> **WHAT TO DO**:
In your copy, repeat each record exactly and include no pictures.

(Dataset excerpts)

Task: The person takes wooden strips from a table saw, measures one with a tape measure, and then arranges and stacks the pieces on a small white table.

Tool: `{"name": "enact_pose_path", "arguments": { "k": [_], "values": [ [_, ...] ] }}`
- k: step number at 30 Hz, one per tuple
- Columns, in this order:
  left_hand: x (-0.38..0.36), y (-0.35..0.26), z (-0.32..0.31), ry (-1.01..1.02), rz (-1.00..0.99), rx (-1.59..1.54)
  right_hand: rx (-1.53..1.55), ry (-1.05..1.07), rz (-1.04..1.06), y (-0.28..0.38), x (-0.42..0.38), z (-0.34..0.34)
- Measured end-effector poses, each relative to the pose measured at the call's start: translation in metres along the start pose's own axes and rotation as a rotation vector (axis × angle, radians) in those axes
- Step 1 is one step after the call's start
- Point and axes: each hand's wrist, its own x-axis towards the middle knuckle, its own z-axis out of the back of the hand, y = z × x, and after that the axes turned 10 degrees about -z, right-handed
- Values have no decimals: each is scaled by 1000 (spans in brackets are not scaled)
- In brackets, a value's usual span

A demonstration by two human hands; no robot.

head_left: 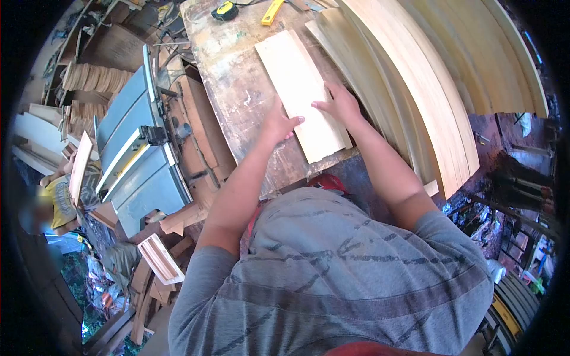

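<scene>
A pale wooden board [291, 65] lies lengthwise on the worn workbench [222, 77]. At its left edge, my left hand [281, 126] grips the wood, the thumb on the top face and the fingers partly hidden at the side. My right hand [341, 105] holds the opposite edge a little farther up, its thumb also resting on the face. Beyond the board's far end are a black and yellow tape measure [225, 10] and a yellow tool [272, 12] that I cannot fully make out.
Large curved wooden panels [409, 77] stand close on the right. To the left is a blue-topped table saw [133, 98] with a fence. Stacked wood pieces [95, 78] lie behind it. A person in a yellow shirt [62, 204] is at the far left, near wood scraps [142, 291].
</scene>
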Motion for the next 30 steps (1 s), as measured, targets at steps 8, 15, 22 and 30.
{"name": "enact_pose_path", "arguments": {
  "k": [8,15,22,30],
  "values": [
    [18,2,7,-259,-594,735,-40,-60,110,-12,-30,-4],
    [108,-1,39,-337,-687,900,-406,5,414,-16,-108,9],
    [187,-27,56,-278,-568,900,-440,25,520,-24,-107,-9],
    [211,-34,50,-239,-651,964,-334,47,536,-34,-104,-14]
  ]
}}
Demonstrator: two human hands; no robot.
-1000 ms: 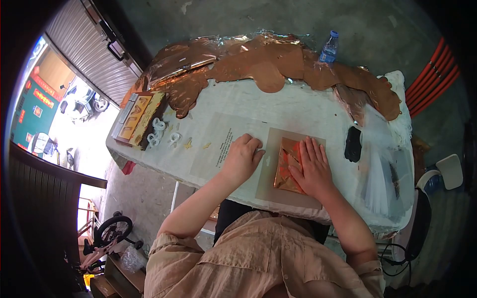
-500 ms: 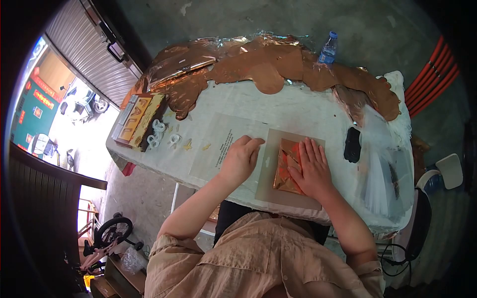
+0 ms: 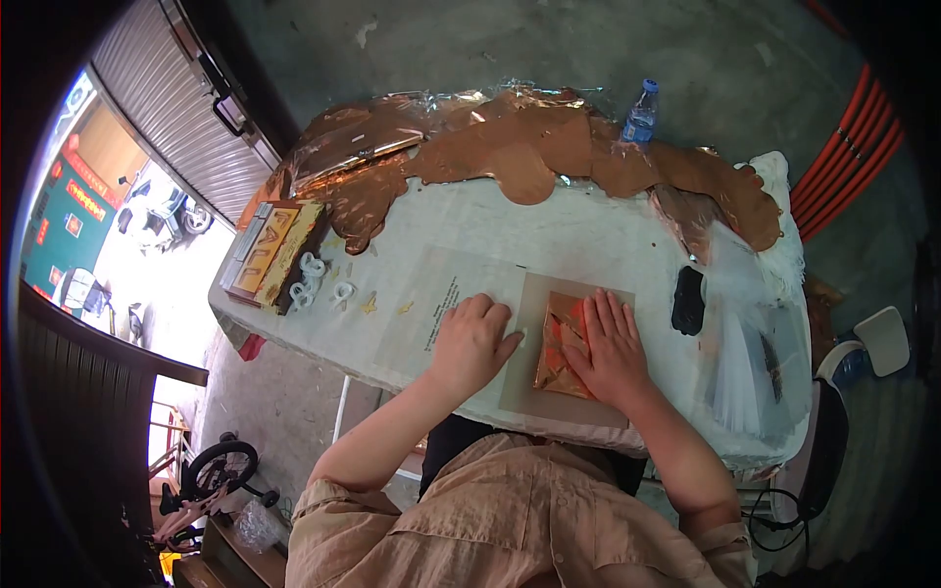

> **EXPECTED ANSWER**:
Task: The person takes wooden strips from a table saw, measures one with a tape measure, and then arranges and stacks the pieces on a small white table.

Tool: `{"name": "enact_pose_path", "arguments": { "k": [_], "values": [ [_, ...] ] }}`
- k: step number at 30 Hz, one per tuple
- Columns, in this order:
  left_hand: x (-0.38..0.36), y (-0.35..0.26), z (-0.32..0.31), ry (-1.01..1.02), rz (-1.00..0.99), rx (-1.59..1.54)
  right_hand: rx (-1.53..1.55), ry (-1.05..1.07), rz (-1.04..1.06), y (-0.28..0.38), x (-0.42..0.38), z (-0.34..0.34)
- Measured end-effector poses, each relative to the pose measured at the call's start: translation in metres along the start pose's own axes and rotation as a rotation vector (axis × angle, radians) in those axes
- Step 1 is one step after the call's start
- Point and axes: each hand's wrist, its own x-axis towards the middle knuckle, its own z-axis out of the back of the hand, y = z × x, and after that the axes turned 10 degrees about -z, right-handed
- Values have no decimals: each is scaled by 1000 (spans in brackets are not scaled)
- In brackets, a value's usual span

A demonstration by two human hands; no robot.

head_left: 

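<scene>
A pale wooden board [291, 65] lies lengthwise on the worn workbench [222, 77]. At its left edge, my left hand [281, 126] grips the wood, the thumb on the top face and the fingers partly hidden at the side. My right hand [341, 105] holds the opposite edge a little farther up, its thumb also resting on the face. Beyond the board's far end are a black and yellow tape measure [225, 10] and a yellow tool [272, 12] that I cannot fully make out.
Large curved wooden panels [409, 77] stand close on the right. To the left is a blue-topped table saw [133, 98] with a fence. Stacked wood pieces [95, 78] lie behind it. A person in a yellow shirt [62, 204] is at the far left, near wood scraps [142, 291].
</scene>
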Motion for the next 30 steps (1 s), as measured, targets at steps 8, 15, 22 and 30.
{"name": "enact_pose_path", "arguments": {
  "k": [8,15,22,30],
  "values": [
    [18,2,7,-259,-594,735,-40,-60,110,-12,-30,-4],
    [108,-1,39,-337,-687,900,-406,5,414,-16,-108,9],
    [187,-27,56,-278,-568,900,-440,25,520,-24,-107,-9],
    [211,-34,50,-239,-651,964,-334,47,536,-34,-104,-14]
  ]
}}
Demonstrator: two human hands; no robot.
-1000 ms: 
-500 ms: 
+0 ms: 

No further output is needed.